▶ **TASK OBJECTIVE**: In the records below, find the line that contains "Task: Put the" and the line that contains "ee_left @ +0". Set down exactly those lines and every line between them, and nothing more.

▶ **SOURCE RECORDS**:

■ ■ ■ ■ ■

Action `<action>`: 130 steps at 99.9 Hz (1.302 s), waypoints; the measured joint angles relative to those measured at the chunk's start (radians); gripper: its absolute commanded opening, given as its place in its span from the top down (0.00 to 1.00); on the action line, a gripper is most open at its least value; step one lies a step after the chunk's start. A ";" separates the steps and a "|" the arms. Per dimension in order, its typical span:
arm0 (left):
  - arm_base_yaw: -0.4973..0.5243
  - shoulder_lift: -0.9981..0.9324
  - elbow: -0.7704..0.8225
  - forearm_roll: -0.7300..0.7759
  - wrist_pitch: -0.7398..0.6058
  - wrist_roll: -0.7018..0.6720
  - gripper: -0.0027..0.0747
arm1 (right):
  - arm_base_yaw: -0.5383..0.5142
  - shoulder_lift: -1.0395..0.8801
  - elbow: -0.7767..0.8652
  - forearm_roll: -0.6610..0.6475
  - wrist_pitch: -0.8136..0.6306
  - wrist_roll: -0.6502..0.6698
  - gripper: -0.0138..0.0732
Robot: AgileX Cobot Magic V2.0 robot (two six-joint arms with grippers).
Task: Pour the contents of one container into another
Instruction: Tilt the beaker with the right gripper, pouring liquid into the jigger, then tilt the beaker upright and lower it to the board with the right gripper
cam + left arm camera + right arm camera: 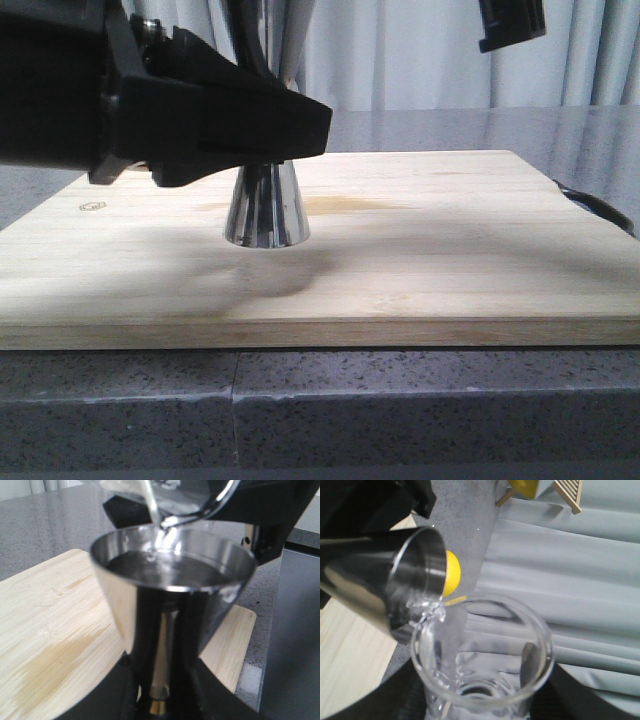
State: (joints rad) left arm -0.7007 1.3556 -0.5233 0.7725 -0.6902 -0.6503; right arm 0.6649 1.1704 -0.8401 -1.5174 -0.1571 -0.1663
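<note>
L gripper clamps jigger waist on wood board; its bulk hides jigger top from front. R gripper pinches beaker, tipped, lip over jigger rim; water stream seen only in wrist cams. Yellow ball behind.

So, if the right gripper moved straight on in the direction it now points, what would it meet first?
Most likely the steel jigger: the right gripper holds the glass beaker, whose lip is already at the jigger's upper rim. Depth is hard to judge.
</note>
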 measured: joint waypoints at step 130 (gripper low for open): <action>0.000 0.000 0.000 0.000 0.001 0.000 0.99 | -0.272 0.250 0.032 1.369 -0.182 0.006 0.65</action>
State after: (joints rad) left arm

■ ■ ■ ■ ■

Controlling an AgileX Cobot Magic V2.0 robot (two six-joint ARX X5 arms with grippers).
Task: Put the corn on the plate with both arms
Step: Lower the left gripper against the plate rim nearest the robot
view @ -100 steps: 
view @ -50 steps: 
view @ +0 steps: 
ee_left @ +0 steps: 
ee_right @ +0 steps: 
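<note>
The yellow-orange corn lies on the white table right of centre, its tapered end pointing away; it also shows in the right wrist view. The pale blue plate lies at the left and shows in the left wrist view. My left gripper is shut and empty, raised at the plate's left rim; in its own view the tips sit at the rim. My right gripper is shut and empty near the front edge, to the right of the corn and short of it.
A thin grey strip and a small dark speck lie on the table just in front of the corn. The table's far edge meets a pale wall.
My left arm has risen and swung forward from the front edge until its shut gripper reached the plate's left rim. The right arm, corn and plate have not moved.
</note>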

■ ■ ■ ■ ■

▶ **TASK OUTPUT**:
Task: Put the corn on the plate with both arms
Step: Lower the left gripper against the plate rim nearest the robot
view @ -100 steps: 
view @ -50 steps: 
view @ +0 steps: 
ee_left @ +0 steps: 

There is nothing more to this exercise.